I am trying to understand the logic behind object detection and the YOLO algorithm. I have read numerous blogs, tutorials, videos, papers, yet I am still not sure if I understood it correctly. Let's assume our network can predict three classes —cat, dog, bird— and we want to have $10 \times 10$ boxes.

1) We create CNN without FC layers, instead we use $1 \times 1$ Dimension Convolution layer.

2) We train it to input a $10 \times 10$ image, and output a vector with dimension of $1 \times 1 \times 5 \times 8$, where 5 is the number of anchor boxes and 8 is the number of features (the features are a confidence score, measuring how sure CNN is something is there, x, y, width, height, and indicator variables for the classes).

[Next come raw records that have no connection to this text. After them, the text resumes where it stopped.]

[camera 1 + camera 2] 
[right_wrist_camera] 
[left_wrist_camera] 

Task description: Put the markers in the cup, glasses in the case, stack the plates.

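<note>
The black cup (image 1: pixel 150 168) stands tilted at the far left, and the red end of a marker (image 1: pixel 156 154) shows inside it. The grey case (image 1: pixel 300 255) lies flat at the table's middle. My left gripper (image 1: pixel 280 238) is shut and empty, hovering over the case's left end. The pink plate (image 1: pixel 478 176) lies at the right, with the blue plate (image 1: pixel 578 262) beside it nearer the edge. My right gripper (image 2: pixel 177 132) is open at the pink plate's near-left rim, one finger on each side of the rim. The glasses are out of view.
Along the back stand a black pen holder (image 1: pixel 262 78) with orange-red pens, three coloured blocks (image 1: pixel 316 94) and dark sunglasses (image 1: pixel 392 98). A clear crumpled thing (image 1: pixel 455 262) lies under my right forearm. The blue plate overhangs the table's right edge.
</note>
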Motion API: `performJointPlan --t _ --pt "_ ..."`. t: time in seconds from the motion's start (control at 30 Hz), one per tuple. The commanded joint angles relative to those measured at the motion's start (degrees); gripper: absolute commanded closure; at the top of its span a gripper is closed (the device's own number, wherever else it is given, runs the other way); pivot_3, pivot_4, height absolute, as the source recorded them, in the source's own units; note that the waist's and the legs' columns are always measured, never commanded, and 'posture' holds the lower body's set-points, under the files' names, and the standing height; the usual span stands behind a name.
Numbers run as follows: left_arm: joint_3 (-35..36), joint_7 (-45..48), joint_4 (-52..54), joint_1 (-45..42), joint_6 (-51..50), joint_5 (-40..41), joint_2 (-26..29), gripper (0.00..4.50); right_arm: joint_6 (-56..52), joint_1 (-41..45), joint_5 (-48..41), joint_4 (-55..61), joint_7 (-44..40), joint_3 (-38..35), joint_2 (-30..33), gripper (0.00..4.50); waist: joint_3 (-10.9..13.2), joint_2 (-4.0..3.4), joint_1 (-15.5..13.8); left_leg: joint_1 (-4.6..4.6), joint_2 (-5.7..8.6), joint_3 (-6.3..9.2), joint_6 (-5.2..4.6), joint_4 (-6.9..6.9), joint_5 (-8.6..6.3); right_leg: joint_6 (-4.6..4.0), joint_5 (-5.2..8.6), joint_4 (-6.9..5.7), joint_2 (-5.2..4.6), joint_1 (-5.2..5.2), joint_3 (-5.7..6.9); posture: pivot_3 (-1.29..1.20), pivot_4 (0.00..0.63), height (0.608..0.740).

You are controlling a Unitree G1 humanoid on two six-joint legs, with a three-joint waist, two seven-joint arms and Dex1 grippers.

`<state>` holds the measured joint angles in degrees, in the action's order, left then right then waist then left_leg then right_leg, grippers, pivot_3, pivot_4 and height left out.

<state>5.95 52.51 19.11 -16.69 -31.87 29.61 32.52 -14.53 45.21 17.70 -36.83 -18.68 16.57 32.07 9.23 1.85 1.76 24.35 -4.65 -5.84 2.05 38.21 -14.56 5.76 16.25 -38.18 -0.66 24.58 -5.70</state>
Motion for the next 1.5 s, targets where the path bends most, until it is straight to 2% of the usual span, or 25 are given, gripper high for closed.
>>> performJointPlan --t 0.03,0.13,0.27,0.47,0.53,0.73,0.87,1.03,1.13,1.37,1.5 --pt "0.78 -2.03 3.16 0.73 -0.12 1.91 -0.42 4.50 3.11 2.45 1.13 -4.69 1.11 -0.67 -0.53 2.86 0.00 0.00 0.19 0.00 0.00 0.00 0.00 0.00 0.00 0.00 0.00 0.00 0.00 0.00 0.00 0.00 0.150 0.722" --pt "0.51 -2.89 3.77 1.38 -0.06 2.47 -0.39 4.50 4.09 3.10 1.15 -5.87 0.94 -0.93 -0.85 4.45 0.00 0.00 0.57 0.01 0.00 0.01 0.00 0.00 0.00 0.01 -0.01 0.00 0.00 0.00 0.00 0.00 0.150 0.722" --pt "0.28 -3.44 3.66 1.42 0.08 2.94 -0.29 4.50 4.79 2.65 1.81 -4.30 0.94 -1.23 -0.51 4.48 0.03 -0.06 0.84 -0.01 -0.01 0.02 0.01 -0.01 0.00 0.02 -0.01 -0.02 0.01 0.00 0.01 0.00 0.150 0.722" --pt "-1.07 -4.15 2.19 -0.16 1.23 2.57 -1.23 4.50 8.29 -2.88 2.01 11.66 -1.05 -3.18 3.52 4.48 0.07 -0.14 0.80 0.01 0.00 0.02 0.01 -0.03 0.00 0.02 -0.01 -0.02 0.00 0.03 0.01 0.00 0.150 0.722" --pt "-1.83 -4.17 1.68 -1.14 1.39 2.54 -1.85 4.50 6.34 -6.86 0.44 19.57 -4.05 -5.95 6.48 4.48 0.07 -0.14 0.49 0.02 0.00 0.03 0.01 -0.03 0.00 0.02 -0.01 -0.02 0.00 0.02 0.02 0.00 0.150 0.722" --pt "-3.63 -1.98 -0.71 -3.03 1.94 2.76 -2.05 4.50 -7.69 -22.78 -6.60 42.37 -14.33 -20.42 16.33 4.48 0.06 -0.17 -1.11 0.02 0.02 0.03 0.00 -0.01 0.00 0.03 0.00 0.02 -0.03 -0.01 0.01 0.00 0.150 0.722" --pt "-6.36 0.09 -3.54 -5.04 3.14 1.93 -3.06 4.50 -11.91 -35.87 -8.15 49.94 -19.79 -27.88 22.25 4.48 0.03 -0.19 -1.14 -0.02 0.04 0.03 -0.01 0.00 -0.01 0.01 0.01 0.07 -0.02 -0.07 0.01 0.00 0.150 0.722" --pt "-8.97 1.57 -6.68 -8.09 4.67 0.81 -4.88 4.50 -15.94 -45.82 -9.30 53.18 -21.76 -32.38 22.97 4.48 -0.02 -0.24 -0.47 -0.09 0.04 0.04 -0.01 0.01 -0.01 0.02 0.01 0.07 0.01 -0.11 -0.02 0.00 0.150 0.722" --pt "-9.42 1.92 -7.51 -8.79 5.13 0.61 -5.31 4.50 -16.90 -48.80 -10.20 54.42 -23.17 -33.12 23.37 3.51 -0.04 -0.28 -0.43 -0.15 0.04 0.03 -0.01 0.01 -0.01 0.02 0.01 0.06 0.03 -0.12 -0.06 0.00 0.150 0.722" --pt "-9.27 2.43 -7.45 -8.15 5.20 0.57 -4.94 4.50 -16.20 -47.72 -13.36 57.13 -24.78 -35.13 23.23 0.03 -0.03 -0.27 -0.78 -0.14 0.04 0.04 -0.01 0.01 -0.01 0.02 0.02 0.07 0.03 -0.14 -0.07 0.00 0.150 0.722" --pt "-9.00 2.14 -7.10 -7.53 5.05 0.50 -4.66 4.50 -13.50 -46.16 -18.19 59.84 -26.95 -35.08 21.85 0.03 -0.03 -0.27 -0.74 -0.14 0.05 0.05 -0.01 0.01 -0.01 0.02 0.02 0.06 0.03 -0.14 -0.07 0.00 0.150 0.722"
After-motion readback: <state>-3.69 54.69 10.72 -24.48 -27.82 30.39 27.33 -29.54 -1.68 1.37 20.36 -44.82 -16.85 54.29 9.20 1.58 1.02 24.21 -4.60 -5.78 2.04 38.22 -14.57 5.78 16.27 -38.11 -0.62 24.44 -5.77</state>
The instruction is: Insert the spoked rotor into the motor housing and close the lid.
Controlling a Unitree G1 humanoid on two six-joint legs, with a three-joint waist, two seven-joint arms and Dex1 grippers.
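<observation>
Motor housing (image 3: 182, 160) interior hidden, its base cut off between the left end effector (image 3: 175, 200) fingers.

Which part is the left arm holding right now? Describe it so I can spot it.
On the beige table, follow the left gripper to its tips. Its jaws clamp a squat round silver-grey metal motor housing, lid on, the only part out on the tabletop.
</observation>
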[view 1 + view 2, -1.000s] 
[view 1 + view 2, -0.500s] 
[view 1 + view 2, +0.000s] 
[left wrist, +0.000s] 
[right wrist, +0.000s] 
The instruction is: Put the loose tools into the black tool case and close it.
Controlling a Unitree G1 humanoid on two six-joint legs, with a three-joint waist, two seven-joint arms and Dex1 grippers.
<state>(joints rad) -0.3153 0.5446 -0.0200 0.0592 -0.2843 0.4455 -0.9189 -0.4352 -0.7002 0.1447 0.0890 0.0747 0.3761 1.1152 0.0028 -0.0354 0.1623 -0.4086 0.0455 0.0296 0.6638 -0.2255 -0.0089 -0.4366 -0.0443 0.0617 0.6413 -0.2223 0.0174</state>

In training, we say the object belongs to $10 \times 10$ that contains its center.

Questions: Do we put anchor boxes there or do we just train CNN to output random boxes there? If we do the latter, while training it, how do we label them? For example, if there is one small bird, do we divide him into these boxes or what's the trick? How do we say the image belongs to some $10 \times 10$ boxes? Also wouldn't this mean that all $10 \times 10$ boxes that does not contain center would get confidence score of zero?

3) We input our image into our CNN networks (that takes a $10 \times 10$ image). Thanks to convolution the output will be $K \times K$, where $\forall i\in{K}$ is actually our vector of features.

4) We remove all boxes that have confidence scores $< 0.6$.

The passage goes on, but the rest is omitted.